30 mar. 2011

"Funny games" - Michael Haneke (2007)



¿Tienes ganas de sufrir un poquito viendo una peli? Pues ni se te ocurra ver ésta, porque no vas a sufrir un poquito, no, vas a sufrir muchísimo, desde el principio hasta el final.

Estamos demasiado acostumbrados a que las pelis convencionales siguen unos mismos patrones. Por ejemplo:
-Si alguien tose no dura ni dos escenas.
-Si sale algo que no viene a cuento será importante para el desenlace final.
-El malo muere.
-De los buenos siempre muere primero el negro.
-El chico y la chica siempre se salvan.
-Y se besan.
-Si el malo es insuperable los buenos siempre tienen algún recurso para ganar.
-Si el bueno es maltratado siempre cobra venganza.
-Los buenos son héroes.
-Los malos, por adorables o seductores que sean siempre se acaban saliendo de sus casillas.
-Etcétera, etcétera, etcétera.

Las pelis normales siempre te dan satisfacciones, o lo que es lo mismo: los acontecimientos se suceden como uno espera.

En “Funny games” no. No, no y no. No te deja regocijarte ni un momento. Es más, en la única escena que pasa lo que uno espera el director echa mano de un ingenioso truco surrealista para anularla.
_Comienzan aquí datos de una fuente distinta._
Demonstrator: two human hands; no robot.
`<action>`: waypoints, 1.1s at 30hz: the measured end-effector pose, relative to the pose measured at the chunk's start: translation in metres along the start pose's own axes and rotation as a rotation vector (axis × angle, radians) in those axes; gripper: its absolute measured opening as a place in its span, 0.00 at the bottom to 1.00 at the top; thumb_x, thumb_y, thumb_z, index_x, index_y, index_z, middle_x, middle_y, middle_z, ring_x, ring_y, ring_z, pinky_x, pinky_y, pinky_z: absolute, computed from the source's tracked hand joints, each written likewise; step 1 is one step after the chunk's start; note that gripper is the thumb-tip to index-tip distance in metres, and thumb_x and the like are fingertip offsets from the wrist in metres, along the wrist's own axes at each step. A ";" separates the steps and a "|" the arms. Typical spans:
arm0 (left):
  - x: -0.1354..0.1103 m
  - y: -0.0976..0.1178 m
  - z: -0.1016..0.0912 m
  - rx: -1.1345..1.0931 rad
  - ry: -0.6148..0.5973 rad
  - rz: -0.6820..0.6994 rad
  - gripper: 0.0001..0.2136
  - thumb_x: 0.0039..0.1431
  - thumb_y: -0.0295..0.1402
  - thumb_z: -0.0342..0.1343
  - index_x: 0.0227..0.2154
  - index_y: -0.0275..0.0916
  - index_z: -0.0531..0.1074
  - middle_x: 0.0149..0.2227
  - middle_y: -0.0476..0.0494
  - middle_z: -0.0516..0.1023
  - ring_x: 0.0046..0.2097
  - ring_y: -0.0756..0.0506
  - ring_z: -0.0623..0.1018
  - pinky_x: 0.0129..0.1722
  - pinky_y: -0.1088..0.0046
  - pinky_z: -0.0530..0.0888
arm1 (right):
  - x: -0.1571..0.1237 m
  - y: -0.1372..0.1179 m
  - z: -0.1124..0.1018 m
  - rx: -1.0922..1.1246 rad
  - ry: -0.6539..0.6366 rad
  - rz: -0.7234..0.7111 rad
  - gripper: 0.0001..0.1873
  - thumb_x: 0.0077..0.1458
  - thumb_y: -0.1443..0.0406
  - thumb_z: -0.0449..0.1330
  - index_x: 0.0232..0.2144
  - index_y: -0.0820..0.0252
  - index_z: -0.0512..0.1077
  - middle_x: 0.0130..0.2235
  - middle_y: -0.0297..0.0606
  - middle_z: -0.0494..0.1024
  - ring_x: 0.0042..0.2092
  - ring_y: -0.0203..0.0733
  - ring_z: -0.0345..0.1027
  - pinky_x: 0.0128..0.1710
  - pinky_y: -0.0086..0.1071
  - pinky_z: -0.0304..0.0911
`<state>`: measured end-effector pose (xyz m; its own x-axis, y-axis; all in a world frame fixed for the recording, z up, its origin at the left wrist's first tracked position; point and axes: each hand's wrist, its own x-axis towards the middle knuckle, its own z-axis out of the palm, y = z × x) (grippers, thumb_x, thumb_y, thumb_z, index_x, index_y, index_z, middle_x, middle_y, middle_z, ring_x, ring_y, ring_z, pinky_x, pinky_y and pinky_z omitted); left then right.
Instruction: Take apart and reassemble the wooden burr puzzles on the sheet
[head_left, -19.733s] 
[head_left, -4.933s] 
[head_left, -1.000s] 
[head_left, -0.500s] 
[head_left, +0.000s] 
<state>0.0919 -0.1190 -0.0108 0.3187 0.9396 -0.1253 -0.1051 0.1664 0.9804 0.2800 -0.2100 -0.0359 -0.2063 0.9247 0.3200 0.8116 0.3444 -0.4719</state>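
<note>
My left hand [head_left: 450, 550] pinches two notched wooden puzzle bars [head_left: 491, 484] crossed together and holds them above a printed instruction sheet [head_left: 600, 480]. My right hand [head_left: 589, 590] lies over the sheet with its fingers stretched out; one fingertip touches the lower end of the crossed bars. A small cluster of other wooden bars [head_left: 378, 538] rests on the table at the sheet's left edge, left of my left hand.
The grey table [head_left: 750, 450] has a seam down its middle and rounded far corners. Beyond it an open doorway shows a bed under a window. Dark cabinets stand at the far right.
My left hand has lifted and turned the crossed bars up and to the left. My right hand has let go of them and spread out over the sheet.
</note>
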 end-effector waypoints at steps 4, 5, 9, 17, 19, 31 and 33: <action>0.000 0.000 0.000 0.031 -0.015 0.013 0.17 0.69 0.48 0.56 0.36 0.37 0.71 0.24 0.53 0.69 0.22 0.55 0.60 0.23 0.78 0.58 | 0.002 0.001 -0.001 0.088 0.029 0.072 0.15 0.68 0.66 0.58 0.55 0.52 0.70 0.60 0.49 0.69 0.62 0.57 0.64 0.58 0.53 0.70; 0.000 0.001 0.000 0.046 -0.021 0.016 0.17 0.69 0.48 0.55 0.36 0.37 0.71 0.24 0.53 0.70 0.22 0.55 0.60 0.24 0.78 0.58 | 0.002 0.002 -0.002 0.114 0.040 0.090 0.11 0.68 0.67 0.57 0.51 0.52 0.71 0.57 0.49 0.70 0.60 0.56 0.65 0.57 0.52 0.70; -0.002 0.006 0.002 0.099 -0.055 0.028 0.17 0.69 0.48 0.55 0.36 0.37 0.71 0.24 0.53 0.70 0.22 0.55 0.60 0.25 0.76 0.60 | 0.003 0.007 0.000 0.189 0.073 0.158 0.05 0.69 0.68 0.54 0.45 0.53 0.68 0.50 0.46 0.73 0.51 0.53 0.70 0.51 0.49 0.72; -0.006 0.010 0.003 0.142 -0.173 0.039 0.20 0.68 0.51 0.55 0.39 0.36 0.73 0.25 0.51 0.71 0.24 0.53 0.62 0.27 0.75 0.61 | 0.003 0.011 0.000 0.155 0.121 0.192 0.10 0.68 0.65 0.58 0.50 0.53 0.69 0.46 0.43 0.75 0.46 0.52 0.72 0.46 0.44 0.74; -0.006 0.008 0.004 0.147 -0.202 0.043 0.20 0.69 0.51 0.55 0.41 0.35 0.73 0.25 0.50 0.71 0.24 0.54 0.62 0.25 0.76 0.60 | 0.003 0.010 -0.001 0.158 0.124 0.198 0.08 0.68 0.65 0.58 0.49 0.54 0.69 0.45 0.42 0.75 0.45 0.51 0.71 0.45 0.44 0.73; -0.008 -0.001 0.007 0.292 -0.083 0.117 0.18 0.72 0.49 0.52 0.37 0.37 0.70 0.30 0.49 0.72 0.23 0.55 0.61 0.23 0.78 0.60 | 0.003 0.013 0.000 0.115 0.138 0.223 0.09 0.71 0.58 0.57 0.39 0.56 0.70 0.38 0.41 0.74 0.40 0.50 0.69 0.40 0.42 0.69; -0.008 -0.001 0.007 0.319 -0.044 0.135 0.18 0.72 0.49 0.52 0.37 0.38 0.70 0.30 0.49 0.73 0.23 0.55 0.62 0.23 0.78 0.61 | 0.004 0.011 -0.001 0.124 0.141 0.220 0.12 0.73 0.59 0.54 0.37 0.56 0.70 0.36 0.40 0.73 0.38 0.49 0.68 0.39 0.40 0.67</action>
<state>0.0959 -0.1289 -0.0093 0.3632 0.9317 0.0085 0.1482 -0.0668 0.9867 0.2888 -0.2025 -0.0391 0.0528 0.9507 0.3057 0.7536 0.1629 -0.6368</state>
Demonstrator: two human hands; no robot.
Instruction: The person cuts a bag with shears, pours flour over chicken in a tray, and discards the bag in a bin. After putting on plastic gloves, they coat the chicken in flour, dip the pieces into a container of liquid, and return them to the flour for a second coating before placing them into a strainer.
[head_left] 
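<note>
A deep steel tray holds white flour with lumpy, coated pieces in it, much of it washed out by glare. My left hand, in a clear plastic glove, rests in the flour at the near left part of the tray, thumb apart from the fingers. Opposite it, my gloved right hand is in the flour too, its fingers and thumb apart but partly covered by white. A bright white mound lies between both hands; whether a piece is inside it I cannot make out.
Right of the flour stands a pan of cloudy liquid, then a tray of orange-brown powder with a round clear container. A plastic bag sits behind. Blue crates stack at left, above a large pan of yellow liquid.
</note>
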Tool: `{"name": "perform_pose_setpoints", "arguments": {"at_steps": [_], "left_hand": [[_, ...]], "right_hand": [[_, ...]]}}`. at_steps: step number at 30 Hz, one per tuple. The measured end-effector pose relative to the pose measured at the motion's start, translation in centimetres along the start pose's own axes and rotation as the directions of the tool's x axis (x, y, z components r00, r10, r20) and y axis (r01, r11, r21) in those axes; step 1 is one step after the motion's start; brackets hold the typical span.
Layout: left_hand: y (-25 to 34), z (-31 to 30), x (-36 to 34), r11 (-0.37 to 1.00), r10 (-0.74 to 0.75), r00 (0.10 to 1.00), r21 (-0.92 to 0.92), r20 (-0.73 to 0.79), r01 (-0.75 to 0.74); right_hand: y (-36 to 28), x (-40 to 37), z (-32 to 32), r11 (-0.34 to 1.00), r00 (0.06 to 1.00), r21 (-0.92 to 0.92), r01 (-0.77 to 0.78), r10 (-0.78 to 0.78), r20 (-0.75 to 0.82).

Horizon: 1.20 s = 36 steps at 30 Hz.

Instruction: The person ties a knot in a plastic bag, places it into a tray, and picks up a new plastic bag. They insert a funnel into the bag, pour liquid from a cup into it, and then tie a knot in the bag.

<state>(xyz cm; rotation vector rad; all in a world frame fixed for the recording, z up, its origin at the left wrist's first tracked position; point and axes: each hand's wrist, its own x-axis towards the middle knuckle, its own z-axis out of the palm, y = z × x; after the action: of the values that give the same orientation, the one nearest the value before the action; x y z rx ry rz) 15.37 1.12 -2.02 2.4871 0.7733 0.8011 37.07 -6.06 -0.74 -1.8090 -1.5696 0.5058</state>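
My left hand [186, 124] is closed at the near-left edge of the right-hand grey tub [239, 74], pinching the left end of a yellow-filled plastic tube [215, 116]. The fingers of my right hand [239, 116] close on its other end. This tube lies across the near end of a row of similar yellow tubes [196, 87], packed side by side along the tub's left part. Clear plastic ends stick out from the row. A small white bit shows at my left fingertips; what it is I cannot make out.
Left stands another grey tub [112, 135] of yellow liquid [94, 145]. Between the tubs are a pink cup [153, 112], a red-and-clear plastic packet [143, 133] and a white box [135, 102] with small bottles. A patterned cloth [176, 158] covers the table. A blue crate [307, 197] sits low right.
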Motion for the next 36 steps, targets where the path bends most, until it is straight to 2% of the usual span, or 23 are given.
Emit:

Te quedas de piedra.

La peli es buenísima, y la interpretación de los cinco personajes principales es genial, el ritmo es constante, la tensión se mantiene en lo más alto durante toda la peli, es una gozada y se agradece que haya directores que arriesguen inventando cosas tan originales. Pero, aunque sin necesidad de salchicherío, se sufre mucho. No te puedes relajar ni un momento. No dejas de sufrir ni un segundo ¿Pero qué necesidad tengo yo de sufrir tanto? Ninguna. Prefiero no ver pelis así, por buenas que sean.